With only 14 characters and 7 stages at launch, players can exhaust SNK Heroines within hours. If combat encroached upon the depth of a BlazBlue or Guilty Gear, that content would feel meatier. As it stands, though, SNK Heroines: Tag Team Frenzy is an empty shell that exists for no reason other than to sell breasts and butts.
Speaking of breasts and butts, SNK Heroines can’t even do fan-service properly. Each of the fourteen characters only has three costumes. Is this a demo or a $50 product? Customization items are broken into categories ranging from face to legs.
Only one item can be equipped in each category and their size or more precise location can’t be manipulated. It’s so limited that the arm band options limit players to the same bracelets on both arms. You can’t choose one arm or mix-and-match. A predefined selection of about five colors for each item is the biggest bone its customization menu throws at customers.

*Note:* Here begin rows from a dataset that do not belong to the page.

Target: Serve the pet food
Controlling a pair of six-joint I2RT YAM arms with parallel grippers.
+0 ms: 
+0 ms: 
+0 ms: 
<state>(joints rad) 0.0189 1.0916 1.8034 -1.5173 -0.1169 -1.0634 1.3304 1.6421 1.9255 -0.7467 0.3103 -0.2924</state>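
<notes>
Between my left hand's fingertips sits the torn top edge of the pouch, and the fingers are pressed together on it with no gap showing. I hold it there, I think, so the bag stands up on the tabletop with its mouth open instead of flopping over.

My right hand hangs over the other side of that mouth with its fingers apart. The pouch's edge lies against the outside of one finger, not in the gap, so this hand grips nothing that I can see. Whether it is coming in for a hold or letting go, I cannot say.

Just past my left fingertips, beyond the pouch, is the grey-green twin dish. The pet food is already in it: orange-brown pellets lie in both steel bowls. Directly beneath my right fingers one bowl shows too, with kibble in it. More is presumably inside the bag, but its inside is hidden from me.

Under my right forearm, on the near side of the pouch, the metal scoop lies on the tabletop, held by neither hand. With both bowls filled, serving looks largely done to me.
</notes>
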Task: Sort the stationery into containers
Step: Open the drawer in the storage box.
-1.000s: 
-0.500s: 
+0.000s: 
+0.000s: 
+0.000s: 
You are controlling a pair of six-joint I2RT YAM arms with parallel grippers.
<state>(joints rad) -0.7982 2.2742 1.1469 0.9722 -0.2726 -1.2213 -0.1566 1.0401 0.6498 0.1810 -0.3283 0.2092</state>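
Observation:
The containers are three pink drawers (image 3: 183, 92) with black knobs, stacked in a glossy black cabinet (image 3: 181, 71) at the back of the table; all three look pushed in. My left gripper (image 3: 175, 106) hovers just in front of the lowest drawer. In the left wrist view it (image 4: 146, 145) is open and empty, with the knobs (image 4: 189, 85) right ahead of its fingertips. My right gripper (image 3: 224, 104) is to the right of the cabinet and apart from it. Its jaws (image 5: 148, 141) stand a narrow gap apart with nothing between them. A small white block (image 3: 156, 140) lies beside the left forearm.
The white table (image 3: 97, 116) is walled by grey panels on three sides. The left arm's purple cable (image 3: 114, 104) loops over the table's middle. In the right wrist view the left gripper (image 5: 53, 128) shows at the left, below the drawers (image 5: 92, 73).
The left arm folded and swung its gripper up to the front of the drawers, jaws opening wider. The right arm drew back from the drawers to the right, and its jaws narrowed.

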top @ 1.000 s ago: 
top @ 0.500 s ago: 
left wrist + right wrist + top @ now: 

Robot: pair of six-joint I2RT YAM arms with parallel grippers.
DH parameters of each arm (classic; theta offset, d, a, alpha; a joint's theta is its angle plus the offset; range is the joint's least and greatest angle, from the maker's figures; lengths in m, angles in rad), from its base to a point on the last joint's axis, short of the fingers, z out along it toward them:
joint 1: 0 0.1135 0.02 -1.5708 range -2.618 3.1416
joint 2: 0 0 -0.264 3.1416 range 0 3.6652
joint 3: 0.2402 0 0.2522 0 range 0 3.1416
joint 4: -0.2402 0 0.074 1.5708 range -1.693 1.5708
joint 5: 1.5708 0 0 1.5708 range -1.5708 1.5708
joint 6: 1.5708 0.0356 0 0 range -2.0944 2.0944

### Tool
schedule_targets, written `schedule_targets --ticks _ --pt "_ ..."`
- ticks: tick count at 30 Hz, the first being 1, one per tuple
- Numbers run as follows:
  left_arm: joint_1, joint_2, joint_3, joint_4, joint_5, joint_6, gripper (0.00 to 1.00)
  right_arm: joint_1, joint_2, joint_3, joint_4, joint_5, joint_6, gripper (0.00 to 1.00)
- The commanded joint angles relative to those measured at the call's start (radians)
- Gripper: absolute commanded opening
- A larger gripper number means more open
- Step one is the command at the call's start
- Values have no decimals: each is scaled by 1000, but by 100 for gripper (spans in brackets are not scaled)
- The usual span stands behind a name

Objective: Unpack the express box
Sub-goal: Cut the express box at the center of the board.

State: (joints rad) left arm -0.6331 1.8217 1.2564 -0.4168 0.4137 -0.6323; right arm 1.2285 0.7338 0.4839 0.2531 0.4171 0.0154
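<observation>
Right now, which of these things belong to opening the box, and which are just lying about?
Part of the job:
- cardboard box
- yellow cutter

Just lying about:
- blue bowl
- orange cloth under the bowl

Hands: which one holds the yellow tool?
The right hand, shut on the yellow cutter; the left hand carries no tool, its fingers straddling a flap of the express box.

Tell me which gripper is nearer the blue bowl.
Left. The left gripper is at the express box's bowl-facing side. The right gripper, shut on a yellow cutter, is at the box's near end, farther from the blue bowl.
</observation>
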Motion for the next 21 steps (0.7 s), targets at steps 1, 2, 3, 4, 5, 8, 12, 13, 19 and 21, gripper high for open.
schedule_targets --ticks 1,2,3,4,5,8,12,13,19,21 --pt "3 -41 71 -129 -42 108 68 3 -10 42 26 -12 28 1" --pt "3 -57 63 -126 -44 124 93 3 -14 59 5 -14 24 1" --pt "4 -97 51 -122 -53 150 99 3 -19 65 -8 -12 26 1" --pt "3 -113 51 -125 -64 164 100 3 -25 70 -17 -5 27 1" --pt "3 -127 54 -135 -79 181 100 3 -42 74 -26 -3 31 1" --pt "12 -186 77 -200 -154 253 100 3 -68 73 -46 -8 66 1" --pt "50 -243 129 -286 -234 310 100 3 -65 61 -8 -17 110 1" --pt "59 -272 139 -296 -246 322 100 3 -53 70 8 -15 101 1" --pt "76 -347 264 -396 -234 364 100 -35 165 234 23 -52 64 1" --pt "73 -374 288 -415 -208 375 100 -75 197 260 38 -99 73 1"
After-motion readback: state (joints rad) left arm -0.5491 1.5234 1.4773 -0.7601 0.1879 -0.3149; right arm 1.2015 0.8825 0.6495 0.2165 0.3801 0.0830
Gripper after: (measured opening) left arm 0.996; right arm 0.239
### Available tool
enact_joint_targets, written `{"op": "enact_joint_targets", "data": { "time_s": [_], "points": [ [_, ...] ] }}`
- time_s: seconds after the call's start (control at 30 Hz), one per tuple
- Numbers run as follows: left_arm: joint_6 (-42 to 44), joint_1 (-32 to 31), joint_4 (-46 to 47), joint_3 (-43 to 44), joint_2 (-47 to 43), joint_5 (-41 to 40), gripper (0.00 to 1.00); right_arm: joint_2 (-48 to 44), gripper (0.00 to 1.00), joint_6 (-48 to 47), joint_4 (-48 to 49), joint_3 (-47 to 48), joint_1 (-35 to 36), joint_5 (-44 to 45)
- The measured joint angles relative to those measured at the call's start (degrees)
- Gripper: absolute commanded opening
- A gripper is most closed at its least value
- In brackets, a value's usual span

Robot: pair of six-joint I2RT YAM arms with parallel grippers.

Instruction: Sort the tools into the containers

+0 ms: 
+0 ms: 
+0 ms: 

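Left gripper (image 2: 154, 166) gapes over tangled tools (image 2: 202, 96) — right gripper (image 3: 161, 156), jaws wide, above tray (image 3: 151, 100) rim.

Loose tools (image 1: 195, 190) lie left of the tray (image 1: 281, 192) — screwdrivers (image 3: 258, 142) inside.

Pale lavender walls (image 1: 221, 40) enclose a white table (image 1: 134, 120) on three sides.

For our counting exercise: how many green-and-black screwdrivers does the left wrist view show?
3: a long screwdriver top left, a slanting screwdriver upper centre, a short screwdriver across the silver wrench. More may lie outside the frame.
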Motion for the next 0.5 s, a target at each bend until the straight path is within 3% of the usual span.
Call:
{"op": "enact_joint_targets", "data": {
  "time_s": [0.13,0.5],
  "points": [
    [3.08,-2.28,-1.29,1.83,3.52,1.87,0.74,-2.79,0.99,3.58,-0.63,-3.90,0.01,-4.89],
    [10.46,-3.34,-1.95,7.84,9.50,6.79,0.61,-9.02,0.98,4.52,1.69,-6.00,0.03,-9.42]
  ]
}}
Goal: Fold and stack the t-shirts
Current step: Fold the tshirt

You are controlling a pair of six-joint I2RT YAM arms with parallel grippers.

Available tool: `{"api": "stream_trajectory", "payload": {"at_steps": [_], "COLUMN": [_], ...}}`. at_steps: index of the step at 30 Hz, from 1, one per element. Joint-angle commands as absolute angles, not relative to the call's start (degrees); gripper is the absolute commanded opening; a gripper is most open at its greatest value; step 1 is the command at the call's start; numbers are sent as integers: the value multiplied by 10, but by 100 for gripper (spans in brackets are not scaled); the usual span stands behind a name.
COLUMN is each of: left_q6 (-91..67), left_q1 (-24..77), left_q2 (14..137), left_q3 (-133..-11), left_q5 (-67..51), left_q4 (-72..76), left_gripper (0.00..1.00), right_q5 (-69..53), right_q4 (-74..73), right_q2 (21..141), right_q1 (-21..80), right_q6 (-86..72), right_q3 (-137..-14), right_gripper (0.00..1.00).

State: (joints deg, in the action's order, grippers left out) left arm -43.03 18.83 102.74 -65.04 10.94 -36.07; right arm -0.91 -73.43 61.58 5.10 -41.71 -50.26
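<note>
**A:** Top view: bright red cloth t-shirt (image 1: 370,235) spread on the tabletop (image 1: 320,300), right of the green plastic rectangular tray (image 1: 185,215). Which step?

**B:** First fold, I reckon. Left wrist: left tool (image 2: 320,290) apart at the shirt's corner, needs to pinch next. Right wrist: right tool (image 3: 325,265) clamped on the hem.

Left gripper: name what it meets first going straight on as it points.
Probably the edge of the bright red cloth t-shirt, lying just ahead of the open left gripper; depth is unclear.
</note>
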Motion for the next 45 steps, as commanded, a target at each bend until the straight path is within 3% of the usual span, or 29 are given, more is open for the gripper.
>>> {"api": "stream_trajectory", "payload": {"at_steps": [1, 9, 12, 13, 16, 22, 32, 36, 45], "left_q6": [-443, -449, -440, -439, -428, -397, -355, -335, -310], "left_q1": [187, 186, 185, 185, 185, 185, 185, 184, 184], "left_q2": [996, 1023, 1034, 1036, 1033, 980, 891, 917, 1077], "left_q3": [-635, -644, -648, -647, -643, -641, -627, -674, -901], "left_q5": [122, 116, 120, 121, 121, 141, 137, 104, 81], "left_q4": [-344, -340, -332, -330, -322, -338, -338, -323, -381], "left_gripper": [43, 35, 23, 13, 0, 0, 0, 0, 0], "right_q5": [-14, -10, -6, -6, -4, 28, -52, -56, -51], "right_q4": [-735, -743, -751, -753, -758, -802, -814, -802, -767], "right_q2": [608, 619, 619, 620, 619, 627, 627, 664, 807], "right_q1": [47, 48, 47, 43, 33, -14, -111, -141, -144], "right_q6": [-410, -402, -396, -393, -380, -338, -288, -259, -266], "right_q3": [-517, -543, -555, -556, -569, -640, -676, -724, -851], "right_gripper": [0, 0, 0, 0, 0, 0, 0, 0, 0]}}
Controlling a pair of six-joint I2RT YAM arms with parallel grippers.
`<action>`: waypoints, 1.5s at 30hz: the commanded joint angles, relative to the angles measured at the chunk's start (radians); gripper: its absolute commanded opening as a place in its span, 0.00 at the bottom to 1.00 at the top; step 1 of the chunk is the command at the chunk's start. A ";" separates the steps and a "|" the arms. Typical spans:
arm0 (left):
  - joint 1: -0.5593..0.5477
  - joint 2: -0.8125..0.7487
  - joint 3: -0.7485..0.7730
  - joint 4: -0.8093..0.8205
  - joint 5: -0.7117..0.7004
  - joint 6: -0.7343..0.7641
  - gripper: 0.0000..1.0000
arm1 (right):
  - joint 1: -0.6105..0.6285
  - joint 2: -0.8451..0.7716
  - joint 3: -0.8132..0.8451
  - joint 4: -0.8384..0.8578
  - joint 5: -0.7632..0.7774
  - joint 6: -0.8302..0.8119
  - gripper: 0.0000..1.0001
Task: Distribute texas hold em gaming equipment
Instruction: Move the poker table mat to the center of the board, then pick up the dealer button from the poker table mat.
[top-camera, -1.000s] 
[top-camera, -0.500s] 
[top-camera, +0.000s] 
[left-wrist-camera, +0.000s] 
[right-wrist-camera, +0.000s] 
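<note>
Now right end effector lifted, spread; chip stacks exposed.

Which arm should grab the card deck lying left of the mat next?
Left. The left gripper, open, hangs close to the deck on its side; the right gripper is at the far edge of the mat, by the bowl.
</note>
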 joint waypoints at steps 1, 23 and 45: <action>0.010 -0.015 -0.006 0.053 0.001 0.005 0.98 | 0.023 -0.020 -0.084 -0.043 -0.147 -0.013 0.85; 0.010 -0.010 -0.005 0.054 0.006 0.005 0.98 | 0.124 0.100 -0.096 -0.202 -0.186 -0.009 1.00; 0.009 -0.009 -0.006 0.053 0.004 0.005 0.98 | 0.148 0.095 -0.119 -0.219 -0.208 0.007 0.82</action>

The diorama feature, which involves placing characters in poses set to a backdrop, is admittedly pretty cool. In fact, this diorama menu features more advanced customization than the actual customization menu.
Conclusion
SNK Heroines: Tag Team Frenzy is one of the laziest games I’ve come across all generation. Plenty of compelling games feature exorbitant amounts of fan-service.
- Onechanbara Z2: Chaos
- Senran Kagura: Estival Versus
- Dead or Alive 5: Last Round
- Moe Chronicle
- Dungeon Travelers 2.
And the list goes on. If you’re really desperate for virtual breasts and butts, spend money on anything but this egregious cash-grab. It’s an empty shell of an experience that’s about 2.5X’s too expensive.